# Instructions for the task
Look through the records and report how many lines include the word "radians", with no other words.

Stored data
════════════════

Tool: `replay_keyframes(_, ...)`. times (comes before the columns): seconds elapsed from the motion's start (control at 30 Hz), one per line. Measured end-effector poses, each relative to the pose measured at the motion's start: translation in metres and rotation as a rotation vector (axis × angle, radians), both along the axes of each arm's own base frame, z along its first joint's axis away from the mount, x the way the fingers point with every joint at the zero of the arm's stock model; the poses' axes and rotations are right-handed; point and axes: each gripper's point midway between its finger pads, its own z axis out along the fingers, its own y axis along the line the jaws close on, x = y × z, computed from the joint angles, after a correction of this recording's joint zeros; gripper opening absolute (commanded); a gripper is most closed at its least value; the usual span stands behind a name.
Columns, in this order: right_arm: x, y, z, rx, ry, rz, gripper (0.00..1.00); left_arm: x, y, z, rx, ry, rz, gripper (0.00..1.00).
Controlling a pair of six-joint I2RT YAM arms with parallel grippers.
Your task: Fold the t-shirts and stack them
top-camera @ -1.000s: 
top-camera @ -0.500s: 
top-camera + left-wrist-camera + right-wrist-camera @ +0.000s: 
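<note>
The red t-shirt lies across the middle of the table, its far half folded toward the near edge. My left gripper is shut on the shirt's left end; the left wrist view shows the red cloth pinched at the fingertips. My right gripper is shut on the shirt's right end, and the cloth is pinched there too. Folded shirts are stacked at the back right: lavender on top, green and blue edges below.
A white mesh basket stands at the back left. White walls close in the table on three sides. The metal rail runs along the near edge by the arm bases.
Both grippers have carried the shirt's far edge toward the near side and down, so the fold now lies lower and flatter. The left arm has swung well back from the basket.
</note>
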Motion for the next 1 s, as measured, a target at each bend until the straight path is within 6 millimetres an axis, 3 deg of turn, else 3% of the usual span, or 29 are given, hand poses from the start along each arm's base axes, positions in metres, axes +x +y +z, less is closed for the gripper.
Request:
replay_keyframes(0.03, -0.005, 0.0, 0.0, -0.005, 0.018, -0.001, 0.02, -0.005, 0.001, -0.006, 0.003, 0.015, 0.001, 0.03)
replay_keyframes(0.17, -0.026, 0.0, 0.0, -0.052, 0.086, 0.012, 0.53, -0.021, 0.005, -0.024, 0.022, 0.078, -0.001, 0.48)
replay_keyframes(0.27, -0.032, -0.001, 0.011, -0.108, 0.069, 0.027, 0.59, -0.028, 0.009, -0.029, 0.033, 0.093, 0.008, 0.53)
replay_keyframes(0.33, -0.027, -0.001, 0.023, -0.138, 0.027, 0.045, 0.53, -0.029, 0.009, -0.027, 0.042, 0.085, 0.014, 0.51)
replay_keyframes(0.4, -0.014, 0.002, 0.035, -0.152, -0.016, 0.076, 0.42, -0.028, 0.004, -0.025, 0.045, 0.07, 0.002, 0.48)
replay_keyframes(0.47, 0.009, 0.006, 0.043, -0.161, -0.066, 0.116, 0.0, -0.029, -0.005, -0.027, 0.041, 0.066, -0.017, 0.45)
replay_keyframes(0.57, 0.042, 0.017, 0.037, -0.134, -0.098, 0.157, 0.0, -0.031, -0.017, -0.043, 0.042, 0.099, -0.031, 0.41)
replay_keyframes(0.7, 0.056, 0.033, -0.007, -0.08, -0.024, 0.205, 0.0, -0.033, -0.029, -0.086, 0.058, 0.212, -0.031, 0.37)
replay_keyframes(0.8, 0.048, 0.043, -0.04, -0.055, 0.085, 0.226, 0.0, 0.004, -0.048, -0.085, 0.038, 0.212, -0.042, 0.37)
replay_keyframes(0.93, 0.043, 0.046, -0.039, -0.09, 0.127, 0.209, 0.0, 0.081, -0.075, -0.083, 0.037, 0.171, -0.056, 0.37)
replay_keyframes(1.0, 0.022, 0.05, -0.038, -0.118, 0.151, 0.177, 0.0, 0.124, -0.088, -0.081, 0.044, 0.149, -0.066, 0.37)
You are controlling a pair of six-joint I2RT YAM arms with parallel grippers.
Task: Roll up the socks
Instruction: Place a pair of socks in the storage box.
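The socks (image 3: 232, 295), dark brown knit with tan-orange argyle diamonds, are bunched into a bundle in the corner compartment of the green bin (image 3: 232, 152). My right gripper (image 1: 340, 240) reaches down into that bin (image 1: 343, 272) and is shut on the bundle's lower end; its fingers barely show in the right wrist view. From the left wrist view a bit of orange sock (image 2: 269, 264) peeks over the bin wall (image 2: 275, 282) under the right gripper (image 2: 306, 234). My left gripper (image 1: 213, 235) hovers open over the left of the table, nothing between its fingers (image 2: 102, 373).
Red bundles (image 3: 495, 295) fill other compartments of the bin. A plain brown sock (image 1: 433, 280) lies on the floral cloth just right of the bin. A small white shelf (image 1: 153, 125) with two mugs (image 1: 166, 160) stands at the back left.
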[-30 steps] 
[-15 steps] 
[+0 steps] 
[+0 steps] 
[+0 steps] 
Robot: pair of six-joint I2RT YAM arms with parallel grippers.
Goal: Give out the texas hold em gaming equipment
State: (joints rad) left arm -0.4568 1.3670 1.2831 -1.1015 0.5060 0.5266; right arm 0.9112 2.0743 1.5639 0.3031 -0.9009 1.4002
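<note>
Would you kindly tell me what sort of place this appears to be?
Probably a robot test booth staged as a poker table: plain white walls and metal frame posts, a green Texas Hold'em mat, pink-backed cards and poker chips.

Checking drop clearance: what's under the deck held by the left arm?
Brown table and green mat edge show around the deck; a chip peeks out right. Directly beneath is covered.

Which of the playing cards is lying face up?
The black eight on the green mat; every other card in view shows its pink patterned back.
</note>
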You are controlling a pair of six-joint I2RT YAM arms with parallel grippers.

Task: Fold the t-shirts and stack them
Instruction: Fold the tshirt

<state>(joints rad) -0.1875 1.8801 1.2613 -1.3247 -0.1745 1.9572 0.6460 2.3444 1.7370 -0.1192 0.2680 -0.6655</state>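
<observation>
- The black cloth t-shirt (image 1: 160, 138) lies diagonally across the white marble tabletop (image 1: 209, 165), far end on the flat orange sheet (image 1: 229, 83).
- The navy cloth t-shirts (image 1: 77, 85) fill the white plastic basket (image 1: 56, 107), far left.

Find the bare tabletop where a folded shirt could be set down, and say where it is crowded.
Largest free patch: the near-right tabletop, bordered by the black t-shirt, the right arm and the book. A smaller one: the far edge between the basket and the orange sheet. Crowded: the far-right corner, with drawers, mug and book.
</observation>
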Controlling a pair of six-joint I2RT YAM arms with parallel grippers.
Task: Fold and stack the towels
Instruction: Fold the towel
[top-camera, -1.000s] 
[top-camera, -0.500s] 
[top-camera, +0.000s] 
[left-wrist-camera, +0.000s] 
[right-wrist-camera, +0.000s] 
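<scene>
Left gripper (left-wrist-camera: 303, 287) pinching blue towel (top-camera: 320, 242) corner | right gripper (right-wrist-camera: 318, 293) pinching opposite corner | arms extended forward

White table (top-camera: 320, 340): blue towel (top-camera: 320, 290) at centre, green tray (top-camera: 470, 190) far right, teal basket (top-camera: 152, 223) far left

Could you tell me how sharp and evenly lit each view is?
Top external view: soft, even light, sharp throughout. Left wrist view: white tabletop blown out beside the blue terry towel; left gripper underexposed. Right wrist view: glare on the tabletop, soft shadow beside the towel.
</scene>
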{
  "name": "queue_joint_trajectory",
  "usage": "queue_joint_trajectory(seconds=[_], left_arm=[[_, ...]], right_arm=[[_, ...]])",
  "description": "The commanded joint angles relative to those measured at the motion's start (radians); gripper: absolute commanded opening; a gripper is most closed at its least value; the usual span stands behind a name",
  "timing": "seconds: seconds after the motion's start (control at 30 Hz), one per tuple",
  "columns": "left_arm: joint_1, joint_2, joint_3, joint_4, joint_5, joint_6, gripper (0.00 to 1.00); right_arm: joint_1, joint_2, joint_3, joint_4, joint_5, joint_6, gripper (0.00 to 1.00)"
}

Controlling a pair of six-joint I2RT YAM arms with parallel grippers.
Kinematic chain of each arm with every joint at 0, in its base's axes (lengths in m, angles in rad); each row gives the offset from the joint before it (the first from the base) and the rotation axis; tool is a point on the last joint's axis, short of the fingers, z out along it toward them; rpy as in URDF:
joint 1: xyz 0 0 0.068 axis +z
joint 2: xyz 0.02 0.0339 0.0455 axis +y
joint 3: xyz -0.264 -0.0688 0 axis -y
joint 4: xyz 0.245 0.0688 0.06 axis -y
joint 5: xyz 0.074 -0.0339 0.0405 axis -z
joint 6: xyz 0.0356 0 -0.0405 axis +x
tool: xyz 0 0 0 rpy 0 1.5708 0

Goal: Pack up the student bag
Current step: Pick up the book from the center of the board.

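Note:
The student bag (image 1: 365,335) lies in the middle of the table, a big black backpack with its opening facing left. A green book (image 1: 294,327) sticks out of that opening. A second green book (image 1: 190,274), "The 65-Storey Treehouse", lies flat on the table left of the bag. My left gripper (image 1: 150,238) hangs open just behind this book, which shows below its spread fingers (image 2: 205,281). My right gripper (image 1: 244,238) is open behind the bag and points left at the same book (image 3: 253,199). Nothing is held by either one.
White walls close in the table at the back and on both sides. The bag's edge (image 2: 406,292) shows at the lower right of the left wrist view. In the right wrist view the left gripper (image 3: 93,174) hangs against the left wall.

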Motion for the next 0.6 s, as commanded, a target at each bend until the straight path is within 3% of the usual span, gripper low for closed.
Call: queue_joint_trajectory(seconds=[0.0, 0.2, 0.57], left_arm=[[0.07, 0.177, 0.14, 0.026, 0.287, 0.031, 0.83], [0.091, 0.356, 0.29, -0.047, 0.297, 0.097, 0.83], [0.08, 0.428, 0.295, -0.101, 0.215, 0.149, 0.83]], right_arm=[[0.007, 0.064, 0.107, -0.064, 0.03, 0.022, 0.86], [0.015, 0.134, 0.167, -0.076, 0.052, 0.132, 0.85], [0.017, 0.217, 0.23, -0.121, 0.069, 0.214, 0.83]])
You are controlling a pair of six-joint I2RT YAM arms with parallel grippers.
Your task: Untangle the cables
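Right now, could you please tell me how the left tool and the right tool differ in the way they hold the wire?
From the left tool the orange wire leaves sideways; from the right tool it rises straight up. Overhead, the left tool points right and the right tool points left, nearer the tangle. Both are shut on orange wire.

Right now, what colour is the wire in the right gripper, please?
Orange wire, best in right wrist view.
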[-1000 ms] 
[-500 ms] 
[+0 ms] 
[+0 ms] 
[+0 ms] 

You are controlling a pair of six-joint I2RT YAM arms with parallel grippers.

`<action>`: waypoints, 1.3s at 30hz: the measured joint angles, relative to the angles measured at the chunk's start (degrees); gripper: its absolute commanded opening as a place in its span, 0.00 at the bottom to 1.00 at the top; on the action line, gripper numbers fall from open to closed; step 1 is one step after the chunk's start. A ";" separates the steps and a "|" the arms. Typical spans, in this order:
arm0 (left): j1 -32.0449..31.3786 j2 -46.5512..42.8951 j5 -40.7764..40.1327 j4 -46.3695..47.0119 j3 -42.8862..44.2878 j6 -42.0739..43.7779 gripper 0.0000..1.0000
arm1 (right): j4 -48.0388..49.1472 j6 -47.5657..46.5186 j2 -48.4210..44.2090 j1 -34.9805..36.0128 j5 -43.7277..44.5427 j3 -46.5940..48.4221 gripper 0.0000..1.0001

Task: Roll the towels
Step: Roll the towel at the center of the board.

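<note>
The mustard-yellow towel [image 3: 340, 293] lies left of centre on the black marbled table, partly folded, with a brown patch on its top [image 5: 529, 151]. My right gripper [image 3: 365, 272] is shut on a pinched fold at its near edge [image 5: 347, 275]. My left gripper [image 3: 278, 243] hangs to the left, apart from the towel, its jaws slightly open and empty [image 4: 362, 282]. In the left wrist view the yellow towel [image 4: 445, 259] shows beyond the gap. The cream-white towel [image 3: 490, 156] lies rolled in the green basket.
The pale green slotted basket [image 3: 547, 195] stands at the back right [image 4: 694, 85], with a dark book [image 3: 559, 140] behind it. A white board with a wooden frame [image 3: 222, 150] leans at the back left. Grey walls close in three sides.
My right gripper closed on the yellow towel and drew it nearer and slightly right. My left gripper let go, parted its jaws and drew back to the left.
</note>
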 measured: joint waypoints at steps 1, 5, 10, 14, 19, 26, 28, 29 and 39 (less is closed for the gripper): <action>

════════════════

# Response area
2